▸ WORK ITEM:
Going through the data below, please show each line containing the string "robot".

-- RECORDS SUPPLIED follows --

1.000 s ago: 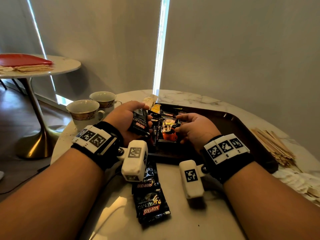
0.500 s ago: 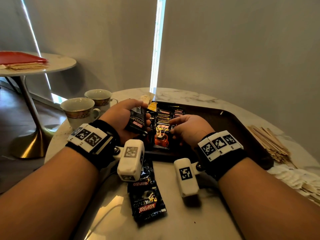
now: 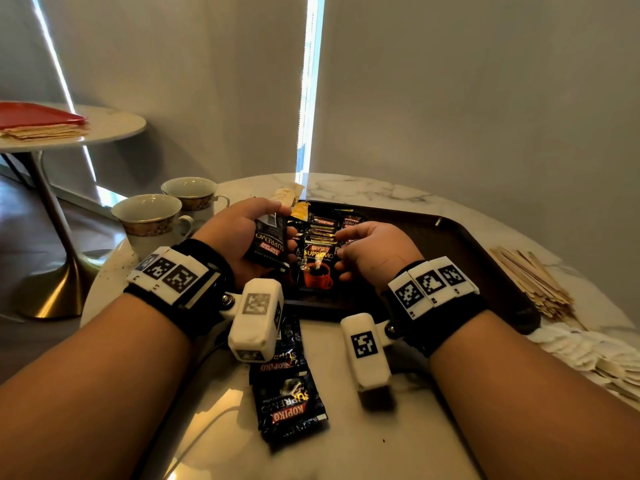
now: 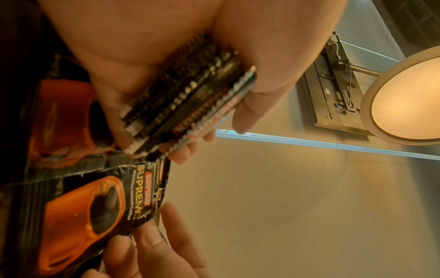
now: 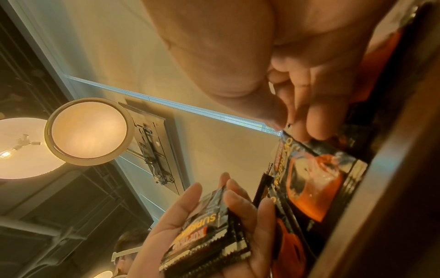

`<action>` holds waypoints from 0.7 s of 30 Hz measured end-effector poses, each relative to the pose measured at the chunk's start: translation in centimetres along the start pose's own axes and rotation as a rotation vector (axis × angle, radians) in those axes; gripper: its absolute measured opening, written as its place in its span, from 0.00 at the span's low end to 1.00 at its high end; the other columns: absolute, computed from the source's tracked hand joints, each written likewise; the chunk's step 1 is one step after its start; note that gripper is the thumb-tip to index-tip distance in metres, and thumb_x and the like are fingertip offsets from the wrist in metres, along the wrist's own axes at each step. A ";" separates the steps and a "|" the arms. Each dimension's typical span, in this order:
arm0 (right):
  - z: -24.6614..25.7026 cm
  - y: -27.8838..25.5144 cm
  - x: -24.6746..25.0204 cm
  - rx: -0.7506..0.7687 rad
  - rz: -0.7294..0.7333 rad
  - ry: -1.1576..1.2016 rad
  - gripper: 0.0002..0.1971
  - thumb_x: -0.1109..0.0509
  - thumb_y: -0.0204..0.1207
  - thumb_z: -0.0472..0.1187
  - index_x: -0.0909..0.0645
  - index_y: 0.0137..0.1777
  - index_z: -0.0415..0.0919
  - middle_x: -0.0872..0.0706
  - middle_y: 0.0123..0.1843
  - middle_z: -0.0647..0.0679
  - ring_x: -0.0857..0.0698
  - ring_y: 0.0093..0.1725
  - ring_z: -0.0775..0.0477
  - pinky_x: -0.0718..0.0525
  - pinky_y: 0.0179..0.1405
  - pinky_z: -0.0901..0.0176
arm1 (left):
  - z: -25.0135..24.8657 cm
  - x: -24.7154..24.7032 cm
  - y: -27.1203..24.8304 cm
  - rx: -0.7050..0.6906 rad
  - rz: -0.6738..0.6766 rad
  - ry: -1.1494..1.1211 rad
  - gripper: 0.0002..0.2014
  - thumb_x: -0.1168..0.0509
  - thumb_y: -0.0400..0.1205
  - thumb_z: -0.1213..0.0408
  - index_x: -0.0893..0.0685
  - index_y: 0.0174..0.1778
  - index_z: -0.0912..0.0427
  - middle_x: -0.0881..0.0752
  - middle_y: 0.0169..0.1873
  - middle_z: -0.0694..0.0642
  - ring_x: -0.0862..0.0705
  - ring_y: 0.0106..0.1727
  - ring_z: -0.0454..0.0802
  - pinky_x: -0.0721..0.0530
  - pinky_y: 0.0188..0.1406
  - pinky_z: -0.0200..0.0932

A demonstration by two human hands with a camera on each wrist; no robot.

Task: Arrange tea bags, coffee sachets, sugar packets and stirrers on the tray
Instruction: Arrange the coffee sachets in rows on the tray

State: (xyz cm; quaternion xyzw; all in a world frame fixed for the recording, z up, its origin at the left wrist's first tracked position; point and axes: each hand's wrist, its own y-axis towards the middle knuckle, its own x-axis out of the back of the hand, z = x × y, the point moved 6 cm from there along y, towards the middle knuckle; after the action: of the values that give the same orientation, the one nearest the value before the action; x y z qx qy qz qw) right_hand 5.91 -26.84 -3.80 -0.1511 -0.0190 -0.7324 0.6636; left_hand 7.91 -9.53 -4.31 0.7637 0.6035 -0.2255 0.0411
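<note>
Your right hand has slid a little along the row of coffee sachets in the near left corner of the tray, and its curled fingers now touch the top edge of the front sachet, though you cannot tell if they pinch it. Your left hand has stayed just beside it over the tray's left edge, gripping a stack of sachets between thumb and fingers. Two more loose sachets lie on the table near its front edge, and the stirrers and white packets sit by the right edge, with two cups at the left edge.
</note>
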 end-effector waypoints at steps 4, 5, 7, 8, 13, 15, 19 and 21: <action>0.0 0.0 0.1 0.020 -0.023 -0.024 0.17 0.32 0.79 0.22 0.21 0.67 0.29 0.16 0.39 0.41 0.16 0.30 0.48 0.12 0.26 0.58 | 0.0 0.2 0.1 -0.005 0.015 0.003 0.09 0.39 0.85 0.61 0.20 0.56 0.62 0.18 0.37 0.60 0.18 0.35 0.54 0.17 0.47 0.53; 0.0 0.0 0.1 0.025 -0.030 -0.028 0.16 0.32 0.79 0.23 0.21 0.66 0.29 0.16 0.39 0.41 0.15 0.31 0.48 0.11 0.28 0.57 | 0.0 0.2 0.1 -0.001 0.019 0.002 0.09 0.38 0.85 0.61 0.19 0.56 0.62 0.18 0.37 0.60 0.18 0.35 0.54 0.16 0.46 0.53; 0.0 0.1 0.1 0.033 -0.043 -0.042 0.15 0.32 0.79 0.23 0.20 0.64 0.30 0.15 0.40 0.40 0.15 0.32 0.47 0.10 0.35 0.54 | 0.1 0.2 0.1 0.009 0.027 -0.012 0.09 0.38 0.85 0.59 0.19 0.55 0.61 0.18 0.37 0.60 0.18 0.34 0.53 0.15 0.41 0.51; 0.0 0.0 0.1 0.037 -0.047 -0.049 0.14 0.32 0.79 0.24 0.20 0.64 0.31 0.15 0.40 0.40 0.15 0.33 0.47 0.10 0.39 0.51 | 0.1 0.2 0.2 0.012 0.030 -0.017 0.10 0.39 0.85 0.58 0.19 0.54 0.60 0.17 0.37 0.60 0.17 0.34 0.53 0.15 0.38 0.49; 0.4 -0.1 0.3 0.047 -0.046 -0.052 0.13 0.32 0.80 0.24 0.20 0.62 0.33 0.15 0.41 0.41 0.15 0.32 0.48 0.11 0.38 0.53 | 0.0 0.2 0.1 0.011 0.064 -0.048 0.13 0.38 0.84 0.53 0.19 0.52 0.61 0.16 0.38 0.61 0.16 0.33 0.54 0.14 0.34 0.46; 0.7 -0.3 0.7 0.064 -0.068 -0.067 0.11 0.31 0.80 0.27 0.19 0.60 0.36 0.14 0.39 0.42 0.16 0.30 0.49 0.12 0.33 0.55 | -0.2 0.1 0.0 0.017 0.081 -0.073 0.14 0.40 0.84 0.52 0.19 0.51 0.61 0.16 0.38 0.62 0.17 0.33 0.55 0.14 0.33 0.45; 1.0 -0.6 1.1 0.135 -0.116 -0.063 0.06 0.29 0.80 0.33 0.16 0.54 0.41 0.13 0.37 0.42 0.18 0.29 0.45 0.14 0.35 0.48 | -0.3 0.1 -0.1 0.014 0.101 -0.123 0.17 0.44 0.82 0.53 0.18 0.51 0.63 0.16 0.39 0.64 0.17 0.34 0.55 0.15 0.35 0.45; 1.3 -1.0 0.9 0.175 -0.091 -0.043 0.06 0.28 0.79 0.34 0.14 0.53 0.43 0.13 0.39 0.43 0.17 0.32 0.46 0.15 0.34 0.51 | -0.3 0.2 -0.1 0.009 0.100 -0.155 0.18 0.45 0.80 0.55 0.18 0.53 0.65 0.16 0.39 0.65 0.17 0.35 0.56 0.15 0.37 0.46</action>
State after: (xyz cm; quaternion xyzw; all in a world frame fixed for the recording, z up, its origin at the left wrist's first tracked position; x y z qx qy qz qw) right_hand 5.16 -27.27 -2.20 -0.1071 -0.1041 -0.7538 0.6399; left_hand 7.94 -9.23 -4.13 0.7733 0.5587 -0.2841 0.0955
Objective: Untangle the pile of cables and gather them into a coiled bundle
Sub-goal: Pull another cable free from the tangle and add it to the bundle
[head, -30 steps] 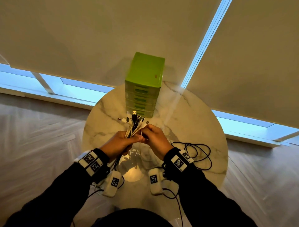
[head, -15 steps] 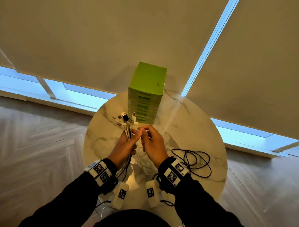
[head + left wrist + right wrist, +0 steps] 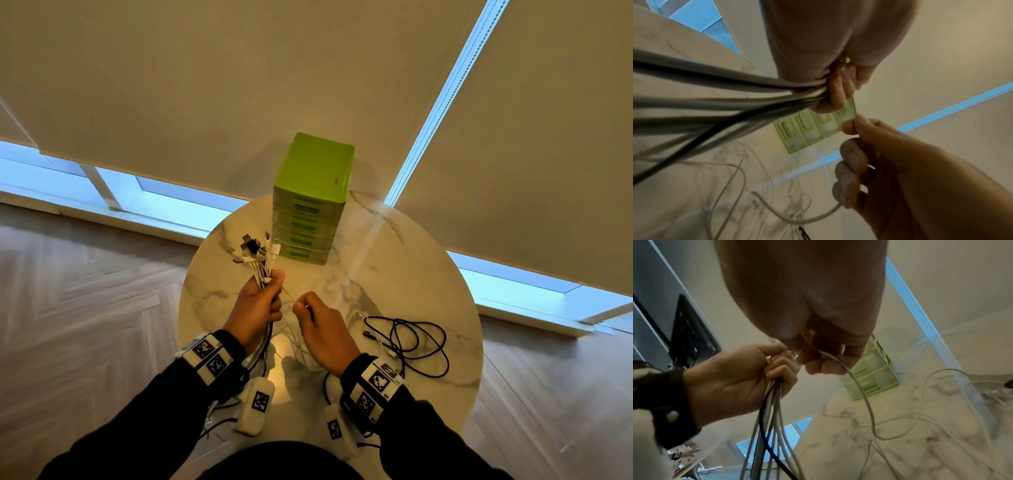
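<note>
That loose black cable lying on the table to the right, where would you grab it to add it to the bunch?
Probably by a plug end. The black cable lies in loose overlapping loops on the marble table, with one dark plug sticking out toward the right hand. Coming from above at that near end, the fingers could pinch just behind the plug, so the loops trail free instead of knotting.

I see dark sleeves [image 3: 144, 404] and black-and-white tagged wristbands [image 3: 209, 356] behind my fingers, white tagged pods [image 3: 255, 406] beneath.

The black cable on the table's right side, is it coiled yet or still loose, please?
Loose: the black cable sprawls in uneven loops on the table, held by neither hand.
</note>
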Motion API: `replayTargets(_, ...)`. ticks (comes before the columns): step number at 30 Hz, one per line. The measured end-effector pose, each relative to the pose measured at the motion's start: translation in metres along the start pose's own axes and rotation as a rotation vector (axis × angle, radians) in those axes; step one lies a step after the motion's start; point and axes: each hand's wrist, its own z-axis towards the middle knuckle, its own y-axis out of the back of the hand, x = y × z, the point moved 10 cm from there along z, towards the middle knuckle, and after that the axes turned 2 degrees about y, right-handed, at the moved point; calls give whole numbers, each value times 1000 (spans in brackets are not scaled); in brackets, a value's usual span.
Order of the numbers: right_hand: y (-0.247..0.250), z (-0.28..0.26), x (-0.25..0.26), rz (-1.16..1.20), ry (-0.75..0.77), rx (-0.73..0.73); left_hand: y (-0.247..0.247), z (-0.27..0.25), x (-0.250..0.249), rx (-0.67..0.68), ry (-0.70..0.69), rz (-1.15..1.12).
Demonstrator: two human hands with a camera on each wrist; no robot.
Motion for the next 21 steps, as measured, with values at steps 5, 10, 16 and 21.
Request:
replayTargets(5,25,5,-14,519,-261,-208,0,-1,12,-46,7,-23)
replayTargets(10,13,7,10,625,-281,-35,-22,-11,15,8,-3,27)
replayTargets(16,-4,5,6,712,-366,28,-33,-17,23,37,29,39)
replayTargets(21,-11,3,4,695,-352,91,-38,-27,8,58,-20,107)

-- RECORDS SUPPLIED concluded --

▸ THE ANSWER:
A demonstration by two human hands with a camera on each wrist; no robot.
Demonstrator: two human hands with a camera on each wrist; no robot.

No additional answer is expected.